It is estimated that approximately 3% of the population has a set of concrete, written goals. If the full impact of goal setting were realized, and more importantly the results it produces, we would undoubtedly see more people engaging in it.
In a follow-up study of one prominent university’s graduating class, the 3% of graduates with written goals outperformed
the other 97% combined!
If you are new to goal setting, here are some tips to get you going. This is by no means a comprehensive course on
goals, but should at least serve as a good starting point.

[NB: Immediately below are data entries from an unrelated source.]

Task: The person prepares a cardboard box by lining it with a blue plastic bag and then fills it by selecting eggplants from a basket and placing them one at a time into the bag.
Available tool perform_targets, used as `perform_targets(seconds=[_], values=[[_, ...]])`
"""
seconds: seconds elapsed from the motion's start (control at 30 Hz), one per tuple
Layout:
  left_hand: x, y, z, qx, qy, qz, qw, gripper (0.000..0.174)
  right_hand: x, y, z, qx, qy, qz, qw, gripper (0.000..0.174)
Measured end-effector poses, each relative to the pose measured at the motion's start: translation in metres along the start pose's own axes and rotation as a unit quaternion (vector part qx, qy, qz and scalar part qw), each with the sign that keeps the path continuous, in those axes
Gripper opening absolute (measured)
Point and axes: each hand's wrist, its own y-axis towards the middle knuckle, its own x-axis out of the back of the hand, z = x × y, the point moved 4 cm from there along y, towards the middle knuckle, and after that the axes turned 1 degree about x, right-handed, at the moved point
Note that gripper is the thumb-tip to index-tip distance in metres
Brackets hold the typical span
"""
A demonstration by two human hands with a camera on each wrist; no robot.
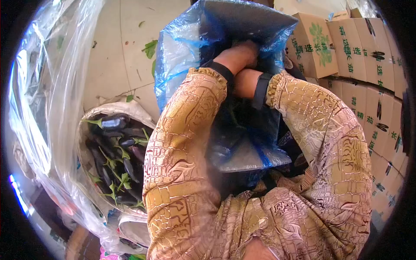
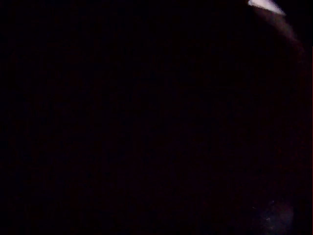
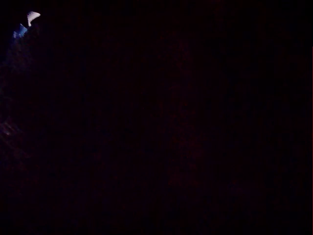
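Observation:
Both arms reach down into a box lined with a blue plastic bag point(image 1: 177, 86). The left hand point(image 1: 240, 54) lies near the far end of the opening, its back up and its fingers hidden in the dark inside. From the right, the right hand point(image 1: 247, 82) comes in close against the left; only its wrist part shows, the rest being covered. What the hands hold cannot be told. Dark contents with a faint green streak lie in the bag below the wrists. Both wrist views are almost wholly black.
To the left stands a white sack point(image 1: 149, 115) of dark purple eggplants point(image 1: 115, 122) with green stems. Clear plastic sheeting point(image 1: 69, 86) hangs beyond it. Printed cardboard boxes point(image 1: 357, 52) are stacked on the right. Green leaf scraps point(image 1: 150, 49) lie on the tiled floor point(image 1: 117, 56).

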Motion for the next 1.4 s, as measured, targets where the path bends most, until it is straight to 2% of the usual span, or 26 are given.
perform_targets(seconds=[0.1, 0.17, 0.23, 0.27, 0.33, 0.37, 0.4, 0.43, 0.47, 0.53, 0.6, 0.67, 0.7, 0.73, 0.8, 0.87, 0.93, 0.97, 1.03, 1.07, 1.1, 1.13, 1.2, 1.27, 1.33, 1.4], values=[[0.005, 0.007, -0.006, -0.04, 0.01, -0.036, 0.998, 0.039, -0.003, 0.003, -0.007, 0.004, -0.016, -0.012, 1.0, 0.027], [0.03, -0.02, -0.022, -0.089, 0.031, -0.15, 0.984, 0.035, 0.013, 0.004, -0.006, 0.052, -0.054, -0.072, 0.995, 0.019], [0.06, -0.062, -0.043, -0.163, 0.003, -0.174, 0.971, 0.034, 0.032, 0.001, -0.002, 0.103, -0.104, -0.149, 0.978, 0.012], [0.078, -0.091, -0.049, -0.216, -0.063, -0.204, 0.953, 0.033, 0.041, -0.002, 0.003, 0.127, -0.13, -0.187, 0.965, 0.009], [0.104, -0.142, -0.04, -0.234, -0.229, -0.295, 0.898, 0.028, 0.057, -0.01, 0.015, 0.18, -0.167, -0.276, 0.929, 0.005], [0.108, -0.163, -0.026, -0.22, -0.291, -0.331, 0.87, 0.027, 0.064, -0.017, 0.02, 0.2, -0.184, -0.322, 0.907, 0.007], [0.114, -0.19, -0.018, -0.159, -0.295, -0.31, 0.89, 0.029, 0.07, -0.023, 0.024, 0.198, -0.191, -0.34, 0.899, 0.01], [0.111, -0.208, 0.003, -0.105, -0.308, -0.356, 0.876, 0.033, 0.063, -0.019, 0.017, 0.076, -0.189, -0.176, 0.963, 0.011], [0.103, -0.222, 0.031, -0.071, -0.181, -0.443, 0.875, 0.045, 0.06, -0.019, 0.018, -0.005, -0.171, -0.016, 0.985, 0.017], [0.075, -0.25, 0.063, 0.052, -0.107, -0.447, 0.887, 0.061, 0.054, -0.052, 0.035, 0.143, -0.106, -0.149, 0.973, 0.02], [0.032, -0.265, 0.067, 0.138, -0.272, -0.295, 0.906, 0.076, 0.031, -0.051, 0.048, 0.156, -0.044, -0.12, 0.979, 0.014], [-0.045, -0.253, 0.079, 0.238, -0.325, -0.241, 0.883, 0.07, -0.014, -0.023, 0.029, 0.124, -0.04, 0.019, 0.991, 0.02], [-0.063, -0.26, 0.07, 0.24, -0.361, -0.221, 0.874, 0.07, -0.027, -0.018, 0.021, 0.132, -0.087, -0.044, 0.986, 0.018], [-0.063, -0.26, 0.061, 0.128, -0.567, -0.233, 0.78, 0.063, -0.035, -0.015, 0.016, 0.135, -0.131, -0.113, 0.976, 0.018], [-0.073, -0.267, 0.058, 0.083, -0.705, -0.238, 0.663, 0.056, -0.047, -0.001, 0.016, 0.038, -0.176, -0.021, 0.983, 0.016], [-0.089, -0.302, 0.06, 0.048, -0.744, -0.236, 0.623, 0.044, -0.052, 0.019, 0.044, -0.044, -0.193, 0.064, 0.978, 0.017], [-0.113, -0.315, 0.058, -0.005, -0.764, -0.26, 0.59, 0.036, -0.044, 0.015, 0.049, 0.042, -0.188, 0.044, 0.98, 0.022], [-0.122, -0.326, 0.061, 0.024, -0.703, -0.265, 0.66, 0.033, -0.049, 0.024, 0.047, -0.011, -0.204, 0.133, 0.97, 0.027], [-0.126, -0.349, 0.066, 0.119, -0.589, -0.253, 0.758, 0.025, -0.046, 0.028, 0.05, -0.038, -0.178, 0.127, 0.975, 0.028], [-0.125, -0.365, 0.075, 0.121, -0.595, -0.26, 0.751, 0.025, -0.042, 0.029, 0.047, -0.07, -0.148, 0.127, 0.978, 0.03], [-0.121, -0.384, 0.088, 0.131, -0.619, -0.32, 0.705, 0.025, -0.035, 0.016, 0.049, 0.054, -0.119, 0.006, 0.991, 0.022], [-0.116, -0.404, 0.104, 0.139, -0.638, -0.376, 0.658, 0.025, -0.04, 0.012, 0.036, 0.055, -0.124, 0.006, 0.991, 0.022], [-0.109, -0.461, 0.153, 0.244, -0.498, -0.53, 0.642, 0.023, -0.056, 0.015, 0.013, 0.04, -0.185, 0.091, 0.978, 0.024], [-0.125, -0.527, 0.217, 0.387, -0.231, -0.616, 0.646, 0.025, -0.033, 0.001, 0.03, 0.063, -0.149, 0.06, 0.985, 0.026], [-0.147, -0.582, 0.27, 0.528, -0.158, -0.61, 0.57, 0.039, -0.025, -0.006, 0.03, 0.085, -0.105, 0.102, 0.986, 0.025], [-0.17, -0.621, 0.317, 0.659, -0.114, -0.518, 0.534, 0.052, 0.007, -0.009, 0.057, 0.064, -0.071, 0.08, 0.992, 0.024]])
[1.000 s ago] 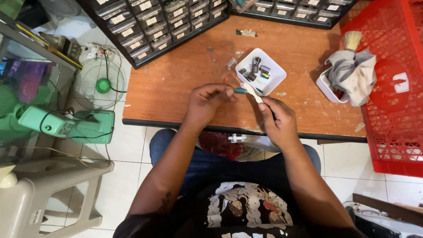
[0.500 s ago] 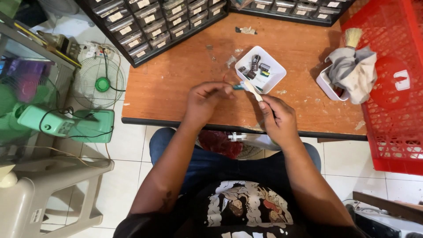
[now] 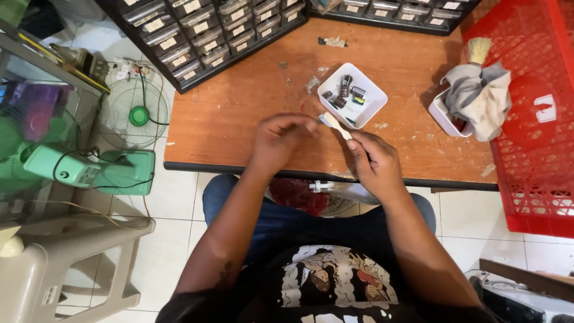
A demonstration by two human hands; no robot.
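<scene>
My right hand [image 3: 375, 162] grips a thin pale tool [image 3: 336, 125], like tweezers, that points up and left toward a small white square tray [image 3: 372, 90]. The tray holds several small dark electronic parts [image 3: 345, 90]. My left hand [image 3: 281, 140] is closed with its fingertips pinched at the tool's tip; what they pinch is too small to tell. Both hands hover over the near edge of a worn brown wooden table [image 3: 239, 107].
Black small-parts drawer cabinets [image 3: 197, 30] line the table's back. A red plastic crate [image 3: 532, 107] stands at the right. A grey rag and a brush lie in a white dish [image 3: 478, 96]. A green fan [image 3: 84, 167] and a grey stool [image 3: 66, 263] stand on the tiled floor at left.
Both hands stay at the same spot before the tray. The fingers shift slightly around the tool's tip.
</scene>
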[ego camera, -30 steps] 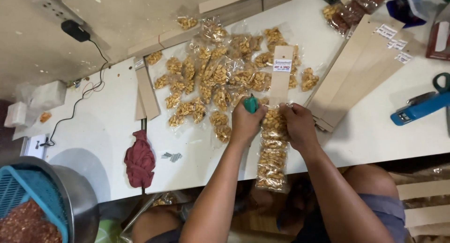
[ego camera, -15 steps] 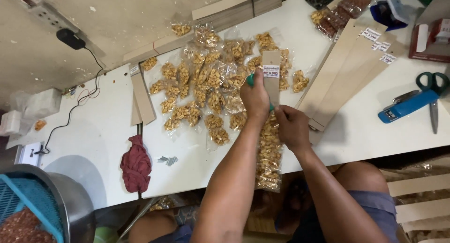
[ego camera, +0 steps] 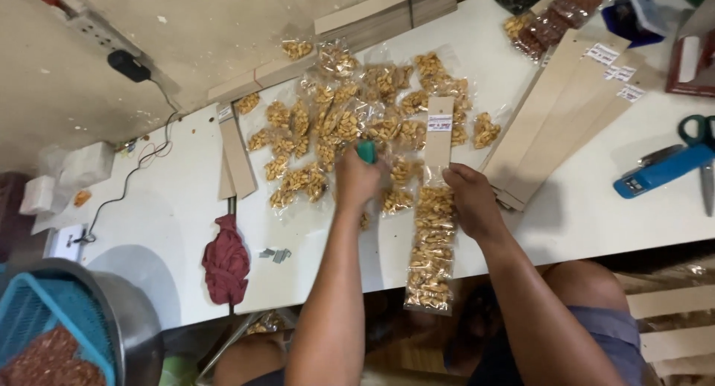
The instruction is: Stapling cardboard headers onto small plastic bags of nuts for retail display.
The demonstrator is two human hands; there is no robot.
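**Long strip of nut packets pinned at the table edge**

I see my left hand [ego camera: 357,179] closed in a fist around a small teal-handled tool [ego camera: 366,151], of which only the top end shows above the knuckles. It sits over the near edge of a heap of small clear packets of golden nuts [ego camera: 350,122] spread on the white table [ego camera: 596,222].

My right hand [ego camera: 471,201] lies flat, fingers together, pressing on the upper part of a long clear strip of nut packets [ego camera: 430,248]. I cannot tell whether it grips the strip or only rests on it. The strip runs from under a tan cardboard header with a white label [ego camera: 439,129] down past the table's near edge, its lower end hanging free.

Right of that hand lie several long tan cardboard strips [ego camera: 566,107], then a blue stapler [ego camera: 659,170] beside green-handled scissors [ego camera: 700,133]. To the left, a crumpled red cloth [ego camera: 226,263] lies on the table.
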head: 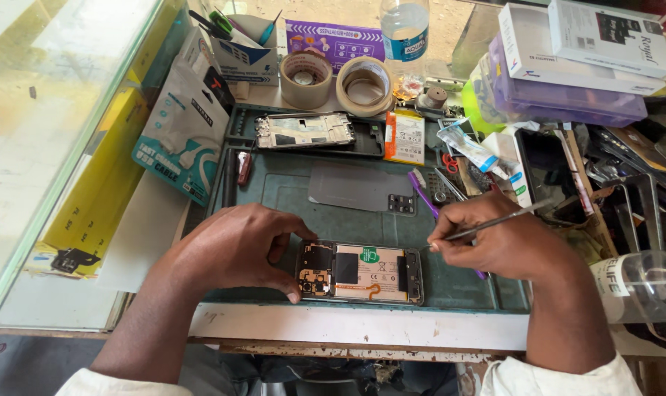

Goals are most effective when they are written down, and although goal setting usually begins as simple lists like to-do
lists, a journal dedicated specifically to your goals is a great asset. Not only does it keep the goals in front of you, but it serves as a record of your accomplishments. Drawing on past success is extremely motivating, especially as your goals get larger and more audacious.
In addition to a journal, it is also a good idea to utilize index cards and post-it notes that can be placed anywhere you are sure to see them throughout the day. Some suggestions are the bathroom mirror, the refrigerator, your dashboard, your computer, etc. The idea is to keep your goals in the forefront of your mind and prevent them from getting swept away by the monotony of the day.
When writing goals you must be as specific as possible. The more clear and crisp the image, the more likely you are to achieve it.
If you wanted to lose weight, for example, simply stating, “I would like to lose some weight” is too vague a statement to have any meaningful impact. Instead, a goal would sound something more like, “I will lose 25 pounds and reach my goal weight of 119 pounds by August 31.” You can see that this goal is measurable in both weight and in time. Come August 31,
you have either met your goal or you haven’t.
Review your goals at least 3 times a day, preferably first thing in the morning, the last thing before bed, and then somewhere mid-day. Don’t worry too much initially about how you will accomplish your goal. When you get proficient at setting goals and continually reviewing them, your mind will come up with the “hows”.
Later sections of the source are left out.